There were several things to like. Firstly Genie passed on the sentiment check, where the outsized share price response to a clear one-off made no sense. They’d also just cancelled what had been a fairly high dividend after seven straight years.
Genie is a very entrepreneurial and opportunistic business. They have started or bought several small businesses which were in various stages of maturity and profitability. This isn’t surprising given they are chaired by Howard Jonas, a very strong capital allocator, with good insider ownership by him and the CEO.
Despite several loss making subsidiaries dragging on profits throughout the past few years, they were lumpily but steadily generating higher revenue, gross margins and net profit. Their investments were working but their reported financials were still reflecting the burdens of bets that hadn’t paid off.
The balance sheet was super conservative, with $40m of cash on the books. They had been shareholder friendly in the past, paying a decent dividend and buying back a little stock, and were exploring a spin off of their European operations until their UK business blew up.
There was also a consistent thread of discipline and long term focus throughout management commentary. This is crucial in a business where you’re essentially buying customers (or meters, as they are even less personally defined in the disclosures). Growth makes sense at some prices and it doesn’t at others. Some customers make more sense to acquire than others. Genie’s management understands this and they have articulated a sensible approach to growth.
On my numbers, this appeared to be a business on a 10-11x multiple of normalised earnings with undue short term pessimism and a clear road to increased profitability and resumed dividends. For those reasons I’ve been a shareholder since May 2021 at around $5.80. I expected to be waiting until at least year end FY22 to see any operational progress once the storms had dropped out of the financials. How wrong I was.
A few quick numbers to highlight what has transpired since:
- Current market cap: $170m (plus about $20m of preferred stock)
- Cash and marketable securities at at end of Q1’22: $95m (+$55m in 15 months)
- Enterprise value: Roughly $100m
- FY21 earnings: $29m
- FY22 Q1 earnings: $17m (though they’re highly seasonal)
- Dividends resumed at a 4.7% yield
- Buying back the prefs, though only at $1m per quarter
The lumpiness of the business makes forecasting very difficult, but it’s pretty reasonable to expect Genie to produce at least $30m of net profit this year. They’ve also got plenty of room to grow further in both their existing energy retailing business, with many untapped states in the US and adjacent markets in Europe, as well as their nascent solar generation business.

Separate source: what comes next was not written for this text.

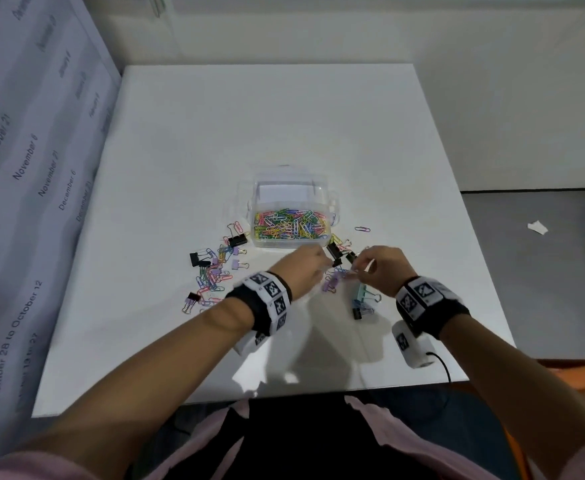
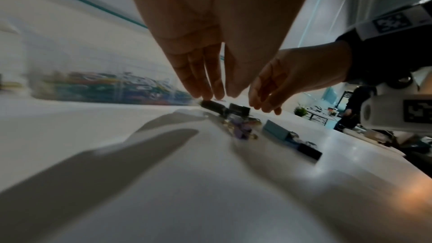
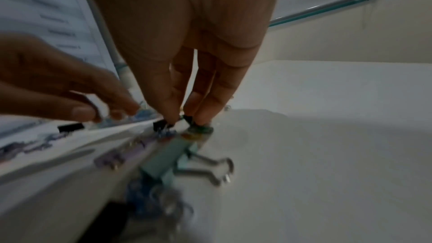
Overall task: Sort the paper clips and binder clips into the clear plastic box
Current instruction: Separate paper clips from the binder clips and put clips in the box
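Two hands (image 1: 310,268) (image 1: 384,268) apparently pinch black binder clips (image 1: 334,252) lying diagonally.

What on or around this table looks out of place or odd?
A single paper clip lies alone to the right of the clear plastic box, apart from the loose clips. A crumpled scrap of white paper lies on the grey floor beyond the table.

both wrist views are pretty smeared, and the right hand (image 3: 187,88) fingertips cover whatever tiny black clip they're maybe pinching, can't tell
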Action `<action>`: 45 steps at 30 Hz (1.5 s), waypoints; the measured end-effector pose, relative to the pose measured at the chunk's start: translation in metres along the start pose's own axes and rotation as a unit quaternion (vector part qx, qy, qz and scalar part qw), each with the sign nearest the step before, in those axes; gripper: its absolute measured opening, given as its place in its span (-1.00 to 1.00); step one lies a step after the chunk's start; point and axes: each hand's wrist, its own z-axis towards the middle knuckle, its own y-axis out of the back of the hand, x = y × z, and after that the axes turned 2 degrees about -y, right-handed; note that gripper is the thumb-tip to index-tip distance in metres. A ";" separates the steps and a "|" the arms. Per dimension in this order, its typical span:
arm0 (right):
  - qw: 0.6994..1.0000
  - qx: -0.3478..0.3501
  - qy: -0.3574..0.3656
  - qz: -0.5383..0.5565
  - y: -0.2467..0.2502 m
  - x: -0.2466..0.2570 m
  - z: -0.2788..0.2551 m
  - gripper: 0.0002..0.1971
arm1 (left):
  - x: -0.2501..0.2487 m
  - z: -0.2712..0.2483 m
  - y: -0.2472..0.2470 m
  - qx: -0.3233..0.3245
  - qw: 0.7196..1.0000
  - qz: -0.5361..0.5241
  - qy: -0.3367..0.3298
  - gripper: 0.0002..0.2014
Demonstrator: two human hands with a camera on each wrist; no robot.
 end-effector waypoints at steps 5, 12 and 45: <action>0.998 0.008 -0.051 -0.041 -0.010 -0.008 0.001 -0.89 | -0.009 0.013 -0.026 0.065 0.997 0.043 -0.004 -0.60; 0.996 0.044 -0.059 -0.050 -0.010 -0.007 0.002 -0.65 | 0.003 -0.007 -0.036 0.068 0.986 0.130 -0.075 -0.55; 0.988 0.054 0.078 -0.122 0.020 -0.019 0.034 -0.86 | -0.008 0.053 -0.031 0.032 0.996 0.084 0.008 -0.83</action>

Right now we’re in the good times and the stock appears exceedingly cheap on recent earnings. It remains to be seen whether that will continue but the valuation, balance sheet, management, capital allocation and operational progress are all pointing in the right direction.
On the downside, I can’t forecast what the business is going to do apart from knowing that it has been on a long term positive trend. I can't even explain how profits have improved so much outside of repeating a couple of pithy sentences in their earnings calls. Guidance is patchy and the historical results have been extremely lumpy, relying on energy pricing, hedging and contracts into which investors have very little insight. While I’m including the influence of Howard Jonas and his past success on the positive side of the ledger, there are also enough related party transactions that you have to just accept you’re along for the ride with him.
I always get more interested when there are obvious but superficial reasons to overlook a company. The short term profitability issues and dividend cut need no explanation. I believe (though I’m not certain) that Howard Jonas’s related party dealings also fall into that category. How the business makes money is simple but the actual results are not intuitive. There’s no mainstream analyst coverage.
The list goes on. Genie management at first glance appear disinterested in external shareholders. They produce really fugly investor presentations which tell you they’re spending the appropriate amount of time on investor relations. In a recent earnings call (minute 27), the CEO hilariously tells a shareholder, ‘Go sell.’ (Curiously, this was excluded from the transcript.)
While these factors might dissuade others, I believe it’s a reflection of the internal scorecard and convictions of management, who are not trying to hit quarterly numbers or making decisions based on investor pressure. (It helps that there isn’t any – the mere receipt of the question linked above was quite an aberration.)
All I can say is that so far it’s worked. Jonas has been a dealmaker and an allocator from the beginning across several different businesses, and Genie’s cash pile, various ventures and valuation make this a very good setup in my view.
Disclosure: I own shares in Genie.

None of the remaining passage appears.